Le décret du 12 juin 2026, entré en vigueur le 15 juin 2026 modifie les règles relatives aux visites de pré-reprise et de reprise des salariés après un arrêt de travail. Applicable aux arrêts prescrits à compter du 15 juin 2026, le texte introduit un nouveau cas de dispense de visite de reprise.
Pour rappel, le salarié bénéficie d’une visite de reprise à la suite (c. trav. art. L. 4624-2-3 et R. 4624-31) :
- D’un congé de maternité ;
- D’un arrêt lié à une maladie professionnelle ;
- D’un arrêt d’au moins 30 jours pour accident du travail ;
- D’un arrêt d’au moins 60 jours pour maladie ou accident non professionnel.
Dès que l’employeur a connaissance de la fin de l’arrêt de travail, il doit se rapprocher de son service de prévention et de santé au travail (SPST) pour faire organiser l’examen le jour de la reprise effective du travail, et au plus tard dans les 8 jours qui suivent (c. trav. art. R. 4624-31). L’employeur ne peut pas conditionner l’organisation de la visite de reprise au retour préalable du salarié à son poste (cass. soc. 3 juillet 2024, n° 23-13784 FB)
Le décret du 12 juin 2026 introduit un cas de dispense de visite de reprise applicable aux arrêts de travail délivrés à compter du 15 juin 2026.
La visite de reprise ne sera plus obligatoire si deux conditions cumulatives sont réunies :
- le salarié a bénéficié d’une visite de pré-reprise dans les 30 jours précédant sa reprise effective ;
- le médecin du travail a conclu, lors de cette visite, qu’aucune mesure d’aménagement, d’adaptation ou de transformation du poste, ni aucun aménagement du temps de travail, n’est nécessaire.

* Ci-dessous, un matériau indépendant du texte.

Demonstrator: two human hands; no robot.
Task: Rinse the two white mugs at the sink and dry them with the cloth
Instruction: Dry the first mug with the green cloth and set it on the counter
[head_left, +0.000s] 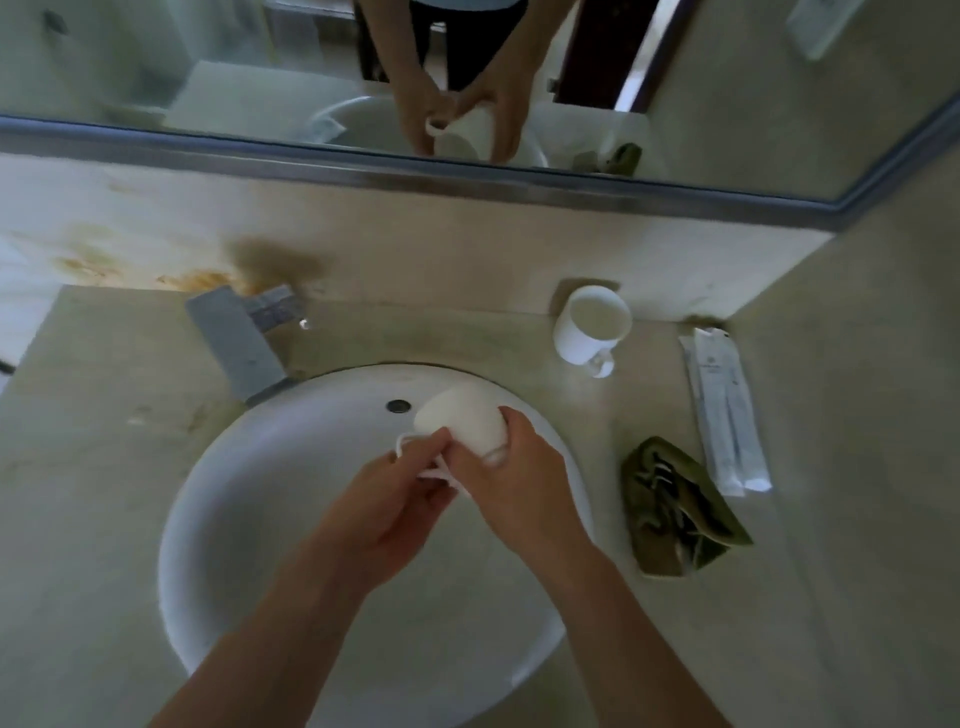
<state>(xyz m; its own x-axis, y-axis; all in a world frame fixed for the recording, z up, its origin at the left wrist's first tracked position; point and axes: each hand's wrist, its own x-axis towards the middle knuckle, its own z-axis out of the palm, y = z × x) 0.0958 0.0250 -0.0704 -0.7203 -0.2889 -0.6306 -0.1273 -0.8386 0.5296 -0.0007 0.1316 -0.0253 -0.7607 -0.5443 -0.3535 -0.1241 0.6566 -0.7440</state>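
White ceramic mug tilted over round white sink, likely to drain | right hand fingers curl round its body, left hand fingers pinch the handle | second white mug and green cloth wait on worktop

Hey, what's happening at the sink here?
A person holds a white mug over the sink with both hands. The right hand wraps round its body and the left hand holds it at the handle. No water can be seen running from the tap. The second mug stands upright on the counter to the right, and the green cloth lies crumpled beside the sink, untouched.
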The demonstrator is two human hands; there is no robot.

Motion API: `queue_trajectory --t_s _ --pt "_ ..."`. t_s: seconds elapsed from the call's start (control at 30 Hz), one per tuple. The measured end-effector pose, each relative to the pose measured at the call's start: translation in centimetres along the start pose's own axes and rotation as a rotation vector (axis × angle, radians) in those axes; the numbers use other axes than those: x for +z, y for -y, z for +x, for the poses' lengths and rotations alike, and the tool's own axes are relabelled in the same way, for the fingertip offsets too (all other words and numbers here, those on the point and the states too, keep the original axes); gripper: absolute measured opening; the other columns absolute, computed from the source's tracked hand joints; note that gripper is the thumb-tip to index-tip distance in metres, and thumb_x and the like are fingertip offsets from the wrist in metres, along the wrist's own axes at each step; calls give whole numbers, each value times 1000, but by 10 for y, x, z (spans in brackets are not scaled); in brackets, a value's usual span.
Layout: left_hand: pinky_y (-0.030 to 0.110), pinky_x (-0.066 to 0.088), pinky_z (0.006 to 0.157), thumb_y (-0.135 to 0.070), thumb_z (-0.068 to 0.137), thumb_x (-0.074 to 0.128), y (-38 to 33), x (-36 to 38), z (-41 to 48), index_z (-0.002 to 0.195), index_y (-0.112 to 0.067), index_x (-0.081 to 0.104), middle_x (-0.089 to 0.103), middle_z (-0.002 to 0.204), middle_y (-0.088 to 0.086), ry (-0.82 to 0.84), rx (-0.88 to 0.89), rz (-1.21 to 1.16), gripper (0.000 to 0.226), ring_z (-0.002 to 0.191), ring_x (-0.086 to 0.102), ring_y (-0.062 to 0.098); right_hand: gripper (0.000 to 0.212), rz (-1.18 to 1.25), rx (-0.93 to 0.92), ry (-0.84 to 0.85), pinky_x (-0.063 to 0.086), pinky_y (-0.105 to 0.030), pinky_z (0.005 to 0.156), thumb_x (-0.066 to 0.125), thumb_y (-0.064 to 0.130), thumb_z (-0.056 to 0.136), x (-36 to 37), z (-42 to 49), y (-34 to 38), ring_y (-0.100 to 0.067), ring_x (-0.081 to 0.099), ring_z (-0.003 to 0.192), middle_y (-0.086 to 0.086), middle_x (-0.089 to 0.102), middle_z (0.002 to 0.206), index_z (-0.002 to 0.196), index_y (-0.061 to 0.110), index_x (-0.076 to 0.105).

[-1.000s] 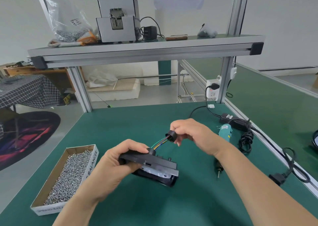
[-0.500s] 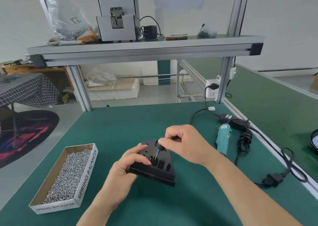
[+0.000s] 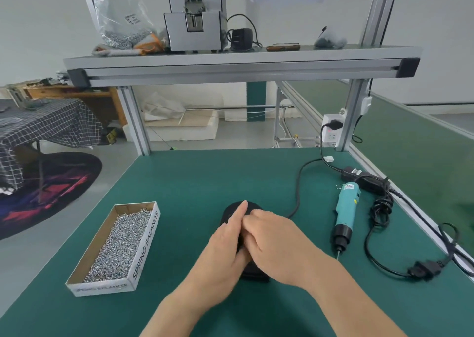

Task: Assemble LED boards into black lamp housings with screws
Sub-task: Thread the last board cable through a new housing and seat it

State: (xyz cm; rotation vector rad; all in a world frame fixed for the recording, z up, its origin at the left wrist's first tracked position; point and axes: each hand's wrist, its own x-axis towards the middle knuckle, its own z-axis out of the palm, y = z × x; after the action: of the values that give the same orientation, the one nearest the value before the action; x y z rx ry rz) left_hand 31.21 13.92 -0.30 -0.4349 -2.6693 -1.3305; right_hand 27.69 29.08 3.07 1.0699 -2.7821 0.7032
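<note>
Black lamp housing (image 3: 229, 211) kept pressed mid-table (image 3: 192, 182), toward near edge, under left hand (image 3: 225, 254) and right hand (image 3: 272, 241); fingers laid flat.

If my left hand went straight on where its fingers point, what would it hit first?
Probably nothing: past the black housing under the left hand, only green mat shows to the far edge; the cable lies further right.
</note>
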Motion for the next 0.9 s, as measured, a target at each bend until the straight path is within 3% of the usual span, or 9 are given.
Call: queue_trajectory --t_s 0.1,0.17,0.23,0.3,0.4,0.47,0.57,0.7,0.9 --pt "21 43 71 -14 91 39 -1 8 7 87 -34 47 55 79 -19 -85 -1 17 22 76 50 8 28 -114 -3 -94 30 -27 64 37 27 102 -2 0 0 -13 38 72 10 37 72 74 24 35" --pt "27 38 82 -14 96 38 8 11 6 78 -21 38 47 73 -10 -120 15 123 19 71 42 13 30 -160 -20 -139 32 -29 61 39 28 102 -2 -1 0 -13 38 72 9 37 72 73 22 36" --pt "31 29 111 -15 103 34 22 14 3 88 -16 45 49 83 -6 -78 35 219 19 84 49 13 29 -191 -54 -174 37 -31 60 41 28 101 0 -2 2 -13 38 73 10 37 74 73 21 39" --pt "31 12 123 -28 103 22 28 16 -1 99 -18 48 49 91 -13 -40 18 257 28 95 51 8 28 -198 -72 -207 41 -33 57 42 25 100 3 -3 6 -13 39 72 11 37 74 73 20 39" --pt "35 10 124 -40 97 10 33 20 -3 100 -30 40 44 93 -28 -81 2 277 32 104 50 1 30 -196 -78 -279 38 -29 51 49 20 98 5 -4 12 -12 36 68 12 35 73 72 21 36" --pt "38 7 124 -42 97 9 39 23 -6 112 -30 46 47 114 -31 -80 -63 295 41 132 42 6 33 -220 -75 -293 31 -25 51 54 18 97 6 -5 15 -11 34 67 12 33 72 70 21 35" --pt "38 0 123 -54 91 -7 46 25 -9 134 -28 39 29 157 -10 -89 -162 394 68 155 3 18 35 -264 -71 -291 26 -22 52 59 17 94 7 -8 19 -10 34 65 12 34 70 68 21 36" --pt "42 -1 122 -71 64 -43 36 27 -8 132 -39 16 -7 167 9 -86 -329 538 95 154 -12 30 33 -227 -59 -323 31 -24 49 56 18 95 5 -9 20 -11 35 65 11 35 69 68 21 37" --pt "46 -3 123 -58 83 0 23 19 0 143 -44 38 -15 167 -4 -130 -235 488 73 153 -17 23 27 -67 0 -345 36 -23 57 52 26 99 6 -8 15 -8 37 72 13 39 74 74 23 42"
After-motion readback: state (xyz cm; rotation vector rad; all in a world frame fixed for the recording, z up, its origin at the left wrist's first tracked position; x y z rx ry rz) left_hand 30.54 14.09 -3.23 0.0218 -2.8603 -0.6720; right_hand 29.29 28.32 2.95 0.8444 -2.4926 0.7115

Néanmoins, même lorsque ces conditions sont réunies, une visite de reprise peut toujours être sollicitée par le salarié, l’employeur ou le médecin du travail.
Par ailleurs, le décret du 12 juin 2026 prévoit que lorsqu’une visite de pré-reprise a lieu, le service de prévention et de santé au travail devra informer l’employeur de l’organisation de cette visite, sauf opposition du salarié.
Jusqu’à présent, l’employeur n’était informé que des éventuelles recommandations formulées par le médecin du travail à l’issue de cet examen, sauf opposition du salarié.